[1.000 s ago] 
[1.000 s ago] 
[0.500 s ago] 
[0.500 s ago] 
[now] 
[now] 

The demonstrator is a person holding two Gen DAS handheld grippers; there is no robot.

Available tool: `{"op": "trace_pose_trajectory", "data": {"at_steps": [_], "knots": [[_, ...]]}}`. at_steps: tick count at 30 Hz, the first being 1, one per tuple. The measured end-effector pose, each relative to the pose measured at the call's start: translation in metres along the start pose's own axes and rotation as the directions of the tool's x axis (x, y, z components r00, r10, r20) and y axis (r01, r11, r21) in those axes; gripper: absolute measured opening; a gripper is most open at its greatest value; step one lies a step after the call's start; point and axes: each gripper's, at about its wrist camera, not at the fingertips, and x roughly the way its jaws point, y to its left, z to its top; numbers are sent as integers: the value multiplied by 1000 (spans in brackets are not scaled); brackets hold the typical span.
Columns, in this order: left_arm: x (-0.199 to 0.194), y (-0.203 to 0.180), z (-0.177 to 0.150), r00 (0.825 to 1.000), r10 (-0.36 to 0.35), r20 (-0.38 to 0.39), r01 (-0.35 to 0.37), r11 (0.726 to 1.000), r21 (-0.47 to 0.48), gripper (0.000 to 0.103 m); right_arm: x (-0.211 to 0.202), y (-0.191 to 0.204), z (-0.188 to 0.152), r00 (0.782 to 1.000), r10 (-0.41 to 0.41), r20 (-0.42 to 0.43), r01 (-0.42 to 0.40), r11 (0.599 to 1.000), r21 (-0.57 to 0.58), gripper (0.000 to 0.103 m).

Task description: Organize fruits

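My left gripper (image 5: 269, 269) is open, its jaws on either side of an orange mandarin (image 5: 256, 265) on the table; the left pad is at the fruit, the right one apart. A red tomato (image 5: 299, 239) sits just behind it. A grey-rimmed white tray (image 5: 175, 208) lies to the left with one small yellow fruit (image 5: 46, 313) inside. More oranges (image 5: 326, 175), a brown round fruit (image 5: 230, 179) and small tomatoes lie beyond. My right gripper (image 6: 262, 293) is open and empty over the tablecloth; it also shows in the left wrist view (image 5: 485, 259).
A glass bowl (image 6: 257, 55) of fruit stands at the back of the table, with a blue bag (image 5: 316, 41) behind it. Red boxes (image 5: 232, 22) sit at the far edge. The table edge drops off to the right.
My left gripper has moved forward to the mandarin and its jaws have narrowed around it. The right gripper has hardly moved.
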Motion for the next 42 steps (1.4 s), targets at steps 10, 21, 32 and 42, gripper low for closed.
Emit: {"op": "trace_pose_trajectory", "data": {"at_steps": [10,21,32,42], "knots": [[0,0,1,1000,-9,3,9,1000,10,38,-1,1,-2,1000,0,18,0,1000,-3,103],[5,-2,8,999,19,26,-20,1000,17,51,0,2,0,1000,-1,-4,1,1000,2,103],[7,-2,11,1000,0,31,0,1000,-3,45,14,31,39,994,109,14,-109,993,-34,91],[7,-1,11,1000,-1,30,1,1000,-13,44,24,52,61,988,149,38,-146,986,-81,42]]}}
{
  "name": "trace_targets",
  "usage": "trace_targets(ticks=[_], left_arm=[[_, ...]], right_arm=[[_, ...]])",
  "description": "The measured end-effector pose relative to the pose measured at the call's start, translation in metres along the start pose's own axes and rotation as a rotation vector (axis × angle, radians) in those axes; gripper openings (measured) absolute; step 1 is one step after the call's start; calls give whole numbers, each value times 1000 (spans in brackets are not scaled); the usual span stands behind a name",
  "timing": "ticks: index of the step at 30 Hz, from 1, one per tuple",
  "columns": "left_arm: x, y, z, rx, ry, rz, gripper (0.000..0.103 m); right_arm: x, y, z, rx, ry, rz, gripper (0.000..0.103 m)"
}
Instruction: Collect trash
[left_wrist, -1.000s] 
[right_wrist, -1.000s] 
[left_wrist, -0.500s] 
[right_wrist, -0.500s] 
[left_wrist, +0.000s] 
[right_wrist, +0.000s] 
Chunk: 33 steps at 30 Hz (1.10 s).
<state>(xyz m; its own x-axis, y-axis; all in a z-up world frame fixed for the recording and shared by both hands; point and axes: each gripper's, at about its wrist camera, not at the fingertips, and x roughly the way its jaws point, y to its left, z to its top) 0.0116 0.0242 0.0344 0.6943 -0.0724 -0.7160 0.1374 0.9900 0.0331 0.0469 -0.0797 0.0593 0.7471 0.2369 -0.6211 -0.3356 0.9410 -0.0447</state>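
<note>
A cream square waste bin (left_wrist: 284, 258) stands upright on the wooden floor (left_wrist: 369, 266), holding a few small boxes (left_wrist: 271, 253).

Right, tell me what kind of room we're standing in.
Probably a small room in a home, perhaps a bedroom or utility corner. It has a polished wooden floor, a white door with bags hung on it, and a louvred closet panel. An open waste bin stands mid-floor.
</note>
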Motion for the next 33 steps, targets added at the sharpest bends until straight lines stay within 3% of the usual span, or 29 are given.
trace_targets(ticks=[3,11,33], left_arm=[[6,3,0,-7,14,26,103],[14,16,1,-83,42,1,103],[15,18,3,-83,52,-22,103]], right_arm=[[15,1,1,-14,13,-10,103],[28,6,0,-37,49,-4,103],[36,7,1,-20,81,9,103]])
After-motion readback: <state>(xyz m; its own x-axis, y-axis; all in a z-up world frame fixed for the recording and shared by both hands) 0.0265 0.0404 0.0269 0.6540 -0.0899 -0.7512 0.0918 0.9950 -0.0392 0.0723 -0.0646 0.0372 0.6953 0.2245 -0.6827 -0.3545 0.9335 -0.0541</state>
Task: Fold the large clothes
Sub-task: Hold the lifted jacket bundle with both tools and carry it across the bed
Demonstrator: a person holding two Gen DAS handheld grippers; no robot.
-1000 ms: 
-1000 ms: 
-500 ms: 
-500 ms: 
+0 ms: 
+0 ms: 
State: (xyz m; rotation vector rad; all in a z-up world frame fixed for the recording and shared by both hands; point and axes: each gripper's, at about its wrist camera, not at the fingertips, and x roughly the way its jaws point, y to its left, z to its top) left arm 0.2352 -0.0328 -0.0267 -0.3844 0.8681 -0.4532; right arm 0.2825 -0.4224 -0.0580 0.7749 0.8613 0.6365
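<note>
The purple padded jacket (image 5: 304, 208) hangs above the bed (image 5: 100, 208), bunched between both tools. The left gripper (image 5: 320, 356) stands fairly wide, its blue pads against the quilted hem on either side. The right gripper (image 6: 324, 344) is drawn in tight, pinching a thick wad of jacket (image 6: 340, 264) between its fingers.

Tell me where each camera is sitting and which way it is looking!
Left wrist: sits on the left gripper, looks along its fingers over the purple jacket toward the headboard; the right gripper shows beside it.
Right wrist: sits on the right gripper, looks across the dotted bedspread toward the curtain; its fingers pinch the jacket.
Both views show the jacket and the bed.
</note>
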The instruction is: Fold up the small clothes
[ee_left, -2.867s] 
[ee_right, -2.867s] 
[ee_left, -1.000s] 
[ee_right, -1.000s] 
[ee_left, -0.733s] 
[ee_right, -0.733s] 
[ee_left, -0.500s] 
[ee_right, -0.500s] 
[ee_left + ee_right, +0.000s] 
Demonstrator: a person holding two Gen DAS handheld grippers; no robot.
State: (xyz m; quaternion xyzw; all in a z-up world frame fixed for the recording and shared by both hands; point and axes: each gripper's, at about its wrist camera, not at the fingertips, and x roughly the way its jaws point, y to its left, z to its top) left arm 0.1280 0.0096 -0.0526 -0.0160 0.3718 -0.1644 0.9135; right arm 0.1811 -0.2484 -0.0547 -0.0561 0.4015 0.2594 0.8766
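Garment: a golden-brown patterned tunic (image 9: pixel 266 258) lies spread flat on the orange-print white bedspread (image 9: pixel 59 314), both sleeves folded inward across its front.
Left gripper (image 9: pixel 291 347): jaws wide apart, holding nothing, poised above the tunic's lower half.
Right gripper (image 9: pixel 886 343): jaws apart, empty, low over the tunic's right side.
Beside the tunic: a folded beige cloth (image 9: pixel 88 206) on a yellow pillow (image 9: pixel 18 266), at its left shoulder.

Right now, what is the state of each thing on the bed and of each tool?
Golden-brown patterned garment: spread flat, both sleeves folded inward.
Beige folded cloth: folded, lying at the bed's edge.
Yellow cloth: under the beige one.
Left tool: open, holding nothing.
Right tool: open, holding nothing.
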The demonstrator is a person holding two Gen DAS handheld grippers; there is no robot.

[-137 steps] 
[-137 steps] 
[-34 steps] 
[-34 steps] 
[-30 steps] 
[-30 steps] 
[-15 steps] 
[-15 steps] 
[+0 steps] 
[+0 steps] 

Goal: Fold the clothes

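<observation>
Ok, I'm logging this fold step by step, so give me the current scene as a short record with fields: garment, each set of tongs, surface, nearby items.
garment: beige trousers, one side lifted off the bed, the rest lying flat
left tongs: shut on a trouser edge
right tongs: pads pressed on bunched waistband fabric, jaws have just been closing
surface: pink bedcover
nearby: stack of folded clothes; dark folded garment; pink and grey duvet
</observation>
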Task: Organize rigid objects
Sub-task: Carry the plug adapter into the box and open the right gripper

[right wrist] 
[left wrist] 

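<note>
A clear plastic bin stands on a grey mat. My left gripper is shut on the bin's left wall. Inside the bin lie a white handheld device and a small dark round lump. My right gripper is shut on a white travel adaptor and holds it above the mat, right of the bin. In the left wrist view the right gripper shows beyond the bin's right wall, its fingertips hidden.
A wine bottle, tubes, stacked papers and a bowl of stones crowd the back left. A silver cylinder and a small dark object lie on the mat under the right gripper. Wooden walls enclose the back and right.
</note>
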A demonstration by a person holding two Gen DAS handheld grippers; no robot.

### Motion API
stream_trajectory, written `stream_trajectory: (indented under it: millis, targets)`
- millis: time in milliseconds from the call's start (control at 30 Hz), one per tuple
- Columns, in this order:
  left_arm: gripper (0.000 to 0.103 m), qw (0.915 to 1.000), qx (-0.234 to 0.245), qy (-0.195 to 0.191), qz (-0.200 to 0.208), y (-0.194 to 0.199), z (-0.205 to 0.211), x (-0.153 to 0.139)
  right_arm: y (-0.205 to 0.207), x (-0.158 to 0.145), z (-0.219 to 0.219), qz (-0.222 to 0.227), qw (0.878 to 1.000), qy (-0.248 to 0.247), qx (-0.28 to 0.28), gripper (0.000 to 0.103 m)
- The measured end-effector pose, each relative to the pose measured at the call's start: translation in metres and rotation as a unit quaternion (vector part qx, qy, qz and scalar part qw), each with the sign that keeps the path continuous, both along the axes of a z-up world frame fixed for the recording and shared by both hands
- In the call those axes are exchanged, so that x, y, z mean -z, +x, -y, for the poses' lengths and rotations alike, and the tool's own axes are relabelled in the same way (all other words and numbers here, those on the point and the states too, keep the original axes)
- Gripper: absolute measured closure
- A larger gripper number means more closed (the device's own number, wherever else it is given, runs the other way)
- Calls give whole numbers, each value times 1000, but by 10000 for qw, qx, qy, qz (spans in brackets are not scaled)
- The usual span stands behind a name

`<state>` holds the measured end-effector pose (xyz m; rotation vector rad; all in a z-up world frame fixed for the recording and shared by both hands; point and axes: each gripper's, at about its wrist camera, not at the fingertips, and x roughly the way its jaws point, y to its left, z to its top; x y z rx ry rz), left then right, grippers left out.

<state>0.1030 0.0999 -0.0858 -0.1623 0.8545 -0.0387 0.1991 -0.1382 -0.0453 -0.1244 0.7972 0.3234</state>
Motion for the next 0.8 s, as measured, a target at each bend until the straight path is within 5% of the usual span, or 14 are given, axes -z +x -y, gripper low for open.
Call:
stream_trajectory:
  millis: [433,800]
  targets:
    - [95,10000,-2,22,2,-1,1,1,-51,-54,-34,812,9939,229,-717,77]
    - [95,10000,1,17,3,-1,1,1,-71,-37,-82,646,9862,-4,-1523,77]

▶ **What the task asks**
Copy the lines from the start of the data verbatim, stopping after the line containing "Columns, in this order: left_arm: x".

▶ **Exercise solution**
[1.000 s ago] 
[1.000 s ago] 
[0.500 s ago] 
[0.500 s ago] 
[now] 
[now] 

The demonstrator is a person holding two Gen DAS handheld grippers; there is no robot.

Available tool: `{"op": "trace_pose_trajectory", "data": {"at_steps": [_], "knots": [[_, ...]]}}`. at_steps: tick count at 30 Hz, the first being 1, one per tuple. The measured end-effector pose, each relative to the pose measured at the call's start: translation in metres along the start pose's own axes and rotation as the directions of the tool's x axis (x, y, z components r00, r10, r20) and y axis (r01, r11, r21) in those axes; gripper: absolute measured opening; a gripper is most open at its greatest value; step one lies a step after the call's start; point and axes: each gripper's, at about its wrist camera, not at the fingertips, and x roughly the way its jaws point, y to its left, z to its top; numbers are sent as integers: the value multiplied by 1000 (spans in brackets are not scaled); brackets hold the typical span.
Columns, in this order: left_arm: x (-0.199 to 0.194), y (-0.203 to 0.180), z (-0.177 to 0.150), r00 (0.825 to 1.000), r10 (-0.36 to 0.35), r20 (-0.38 to 0.39), r01 (-0.35 to 0.37), r11 (0.726 to 1.000), r21 (-0.47 to 0.48), gripper (0.000 to 0.103 m); right_arm: x (-0.211 to 0.202), y (-0.191 to 0.204), z (-0.188 to 0.152), r00 (0.782 to 1.000), r10 (-0.41 to 0.41), r20 (-0.42 to 0.43), r01 (-0.42 to 0.40), r11 (0.599 to 1.000), r21 (-0.57 to 0.58), gripper (0.000 to 0.103 m).

The response to this exercise is done.